#### INSTRUCTIONS TO FOLLOW
The lines to repeat are those below from the one containing "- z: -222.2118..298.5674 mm" down to the one containing "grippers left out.", both included; reproduce them exactly and nothing else.
========
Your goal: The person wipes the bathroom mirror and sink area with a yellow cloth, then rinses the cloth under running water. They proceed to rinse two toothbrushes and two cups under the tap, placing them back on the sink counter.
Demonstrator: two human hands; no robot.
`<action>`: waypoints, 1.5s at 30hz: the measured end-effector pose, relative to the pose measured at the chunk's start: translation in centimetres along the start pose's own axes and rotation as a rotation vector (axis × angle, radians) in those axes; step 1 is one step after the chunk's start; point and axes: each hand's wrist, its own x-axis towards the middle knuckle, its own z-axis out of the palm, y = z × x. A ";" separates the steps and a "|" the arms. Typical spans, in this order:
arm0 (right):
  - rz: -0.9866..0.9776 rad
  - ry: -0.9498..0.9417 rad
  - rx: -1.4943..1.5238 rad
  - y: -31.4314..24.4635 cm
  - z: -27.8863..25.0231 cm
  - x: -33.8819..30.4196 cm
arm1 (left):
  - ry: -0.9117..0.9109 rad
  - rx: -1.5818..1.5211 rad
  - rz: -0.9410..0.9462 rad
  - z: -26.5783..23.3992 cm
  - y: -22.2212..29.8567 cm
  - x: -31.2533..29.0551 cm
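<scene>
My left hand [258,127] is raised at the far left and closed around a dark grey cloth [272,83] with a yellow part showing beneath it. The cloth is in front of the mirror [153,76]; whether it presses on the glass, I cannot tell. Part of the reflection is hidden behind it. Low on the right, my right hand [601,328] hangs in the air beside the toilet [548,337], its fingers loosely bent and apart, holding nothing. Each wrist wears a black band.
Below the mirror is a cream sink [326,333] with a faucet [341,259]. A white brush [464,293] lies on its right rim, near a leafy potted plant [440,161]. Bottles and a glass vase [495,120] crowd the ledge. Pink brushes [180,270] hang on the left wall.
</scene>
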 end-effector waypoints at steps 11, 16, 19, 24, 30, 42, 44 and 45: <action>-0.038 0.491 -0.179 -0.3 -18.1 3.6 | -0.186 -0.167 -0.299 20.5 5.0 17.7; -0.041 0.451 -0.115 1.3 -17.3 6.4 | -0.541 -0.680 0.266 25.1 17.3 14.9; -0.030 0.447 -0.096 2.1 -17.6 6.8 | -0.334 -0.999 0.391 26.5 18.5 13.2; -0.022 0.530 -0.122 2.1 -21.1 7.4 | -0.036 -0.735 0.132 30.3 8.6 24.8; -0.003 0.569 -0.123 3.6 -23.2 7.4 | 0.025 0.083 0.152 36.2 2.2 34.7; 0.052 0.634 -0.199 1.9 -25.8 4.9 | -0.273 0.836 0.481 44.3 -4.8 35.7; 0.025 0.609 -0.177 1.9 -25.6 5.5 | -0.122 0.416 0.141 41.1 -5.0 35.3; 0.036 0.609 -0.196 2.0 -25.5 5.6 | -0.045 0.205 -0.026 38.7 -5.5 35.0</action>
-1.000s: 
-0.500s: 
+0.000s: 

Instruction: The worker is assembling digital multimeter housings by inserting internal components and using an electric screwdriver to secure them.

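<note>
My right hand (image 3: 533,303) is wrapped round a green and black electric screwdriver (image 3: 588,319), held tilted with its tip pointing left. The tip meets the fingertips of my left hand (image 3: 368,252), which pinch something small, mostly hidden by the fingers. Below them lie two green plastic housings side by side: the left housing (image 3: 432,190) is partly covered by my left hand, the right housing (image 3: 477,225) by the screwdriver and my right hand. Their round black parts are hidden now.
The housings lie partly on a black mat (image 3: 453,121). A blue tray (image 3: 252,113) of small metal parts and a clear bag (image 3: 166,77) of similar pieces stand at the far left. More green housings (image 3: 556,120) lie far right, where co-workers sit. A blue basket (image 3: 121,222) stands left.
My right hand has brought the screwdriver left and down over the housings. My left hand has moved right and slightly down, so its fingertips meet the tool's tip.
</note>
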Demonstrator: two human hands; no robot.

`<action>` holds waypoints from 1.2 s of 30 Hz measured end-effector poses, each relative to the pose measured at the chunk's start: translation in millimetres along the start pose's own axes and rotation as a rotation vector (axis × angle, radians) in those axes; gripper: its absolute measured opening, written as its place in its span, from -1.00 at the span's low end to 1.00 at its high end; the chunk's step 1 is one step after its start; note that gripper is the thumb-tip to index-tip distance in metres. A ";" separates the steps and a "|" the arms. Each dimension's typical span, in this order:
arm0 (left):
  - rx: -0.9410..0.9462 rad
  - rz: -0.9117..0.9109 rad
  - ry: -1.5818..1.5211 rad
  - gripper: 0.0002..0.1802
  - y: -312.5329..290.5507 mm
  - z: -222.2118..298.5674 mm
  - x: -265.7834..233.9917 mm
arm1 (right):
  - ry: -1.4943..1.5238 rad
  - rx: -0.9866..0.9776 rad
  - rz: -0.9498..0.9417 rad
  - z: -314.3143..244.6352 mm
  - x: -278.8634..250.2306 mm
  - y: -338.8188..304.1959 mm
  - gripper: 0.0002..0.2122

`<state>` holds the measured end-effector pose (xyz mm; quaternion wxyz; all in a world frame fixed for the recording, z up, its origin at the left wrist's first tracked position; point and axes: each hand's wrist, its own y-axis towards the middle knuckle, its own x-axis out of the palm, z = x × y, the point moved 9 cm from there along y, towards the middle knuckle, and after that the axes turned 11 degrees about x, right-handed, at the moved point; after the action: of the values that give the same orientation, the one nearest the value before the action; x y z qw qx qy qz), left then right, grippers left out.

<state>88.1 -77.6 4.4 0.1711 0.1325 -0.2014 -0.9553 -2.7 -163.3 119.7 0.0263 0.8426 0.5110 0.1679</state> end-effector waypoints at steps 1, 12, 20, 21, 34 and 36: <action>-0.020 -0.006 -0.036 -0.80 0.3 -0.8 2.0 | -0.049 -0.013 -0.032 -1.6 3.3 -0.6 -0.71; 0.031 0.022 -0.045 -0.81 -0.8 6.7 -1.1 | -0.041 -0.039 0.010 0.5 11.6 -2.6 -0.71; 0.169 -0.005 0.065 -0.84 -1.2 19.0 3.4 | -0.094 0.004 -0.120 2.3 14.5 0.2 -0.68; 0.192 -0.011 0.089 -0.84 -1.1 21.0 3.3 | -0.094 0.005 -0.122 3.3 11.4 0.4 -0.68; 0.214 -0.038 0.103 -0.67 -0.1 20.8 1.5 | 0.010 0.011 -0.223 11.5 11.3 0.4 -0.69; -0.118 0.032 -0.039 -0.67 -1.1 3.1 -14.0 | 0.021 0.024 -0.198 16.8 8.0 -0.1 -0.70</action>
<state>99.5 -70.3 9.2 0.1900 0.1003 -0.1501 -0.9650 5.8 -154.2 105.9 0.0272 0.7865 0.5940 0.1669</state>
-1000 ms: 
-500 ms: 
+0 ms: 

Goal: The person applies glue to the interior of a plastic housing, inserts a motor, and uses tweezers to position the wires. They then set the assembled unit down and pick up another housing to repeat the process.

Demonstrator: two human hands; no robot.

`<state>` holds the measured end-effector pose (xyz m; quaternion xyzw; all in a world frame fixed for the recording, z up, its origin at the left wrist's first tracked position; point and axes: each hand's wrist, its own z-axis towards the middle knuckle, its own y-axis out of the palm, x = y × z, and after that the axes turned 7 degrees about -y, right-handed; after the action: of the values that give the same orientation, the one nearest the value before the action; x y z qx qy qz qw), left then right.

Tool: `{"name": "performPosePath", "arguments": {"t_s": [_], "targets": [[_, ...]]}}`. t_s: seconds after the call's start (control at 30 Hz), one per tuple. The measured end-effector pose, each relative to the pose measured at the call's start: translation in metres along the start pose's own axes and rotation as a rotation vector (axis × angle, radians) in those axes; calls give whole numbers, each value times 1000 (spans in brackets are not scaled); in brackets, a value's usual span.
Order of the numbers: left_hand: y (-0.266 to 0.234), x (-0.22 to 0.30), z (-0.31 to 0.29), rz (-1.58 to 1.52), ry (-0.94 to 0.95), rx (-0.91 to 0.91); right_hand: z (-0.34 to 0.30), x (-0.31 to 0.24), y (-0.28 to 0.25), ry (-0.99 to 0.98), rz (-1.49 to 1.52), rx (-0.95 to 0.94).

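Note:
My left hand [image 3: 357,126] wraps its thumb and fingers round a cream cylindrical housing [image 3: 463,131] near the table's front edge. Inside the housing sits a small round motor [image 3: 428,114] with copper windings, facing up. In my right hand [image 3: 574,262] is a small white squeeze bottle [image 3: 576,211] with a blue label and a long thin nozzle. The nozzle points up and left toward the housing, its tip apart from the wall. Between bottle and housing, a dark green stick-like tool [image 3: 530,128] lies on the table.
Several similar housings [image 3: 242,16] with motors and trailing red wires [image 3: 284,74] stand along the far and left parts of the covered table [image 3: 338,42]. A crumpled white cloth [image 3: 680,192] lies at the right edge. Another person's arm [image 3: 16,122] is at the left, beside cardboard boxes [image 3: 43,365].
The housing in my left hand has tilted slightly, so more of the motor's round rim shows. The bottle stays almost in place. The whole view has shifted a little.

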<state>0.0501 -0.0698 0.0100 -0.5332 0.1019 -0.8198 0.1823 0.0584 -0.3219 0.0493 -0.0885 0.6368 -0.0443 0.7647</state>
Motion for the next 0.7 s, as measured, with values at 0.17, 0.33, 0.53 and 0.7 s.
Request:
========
#### WRITTEN RESPONSE
  - z: -222.2118..298.5674 mm
  - x: -265.7834..233.9917 mm
arm1 (right):
  - ry: -1.4943..1.5238 rad
  - rx: -0.9866..0.9776 rad
  - rz: -0.9498..0.9417 rad
  - z: -314.3143..244.6352 mm
  - x: -278.8634..250.2306 mm
  - y: -338.8188..304.1959 mm
  - gripper: 0.0002..0.2122

`<state>` holds the measured end-effector pose (xyz mm; quaternion wxyz; all in a world frame fixed for the recording, z up, its origin at the left wrist's first tracked position; point and axes: each hand's wrist, its own y-axis towards the middle knuckle, its own x-axis out of the palm, z = x × y, the point moved 9 cm from there along y, towards the middle knuckle, and after that the axes turned 11 degrees about x, right-handed, at the moved point; after the action: of the values that give the same orientation, the one nearest the value before the action; x y z qw qx qy qz), left then right, grippers left out.

What appears above is the full answer.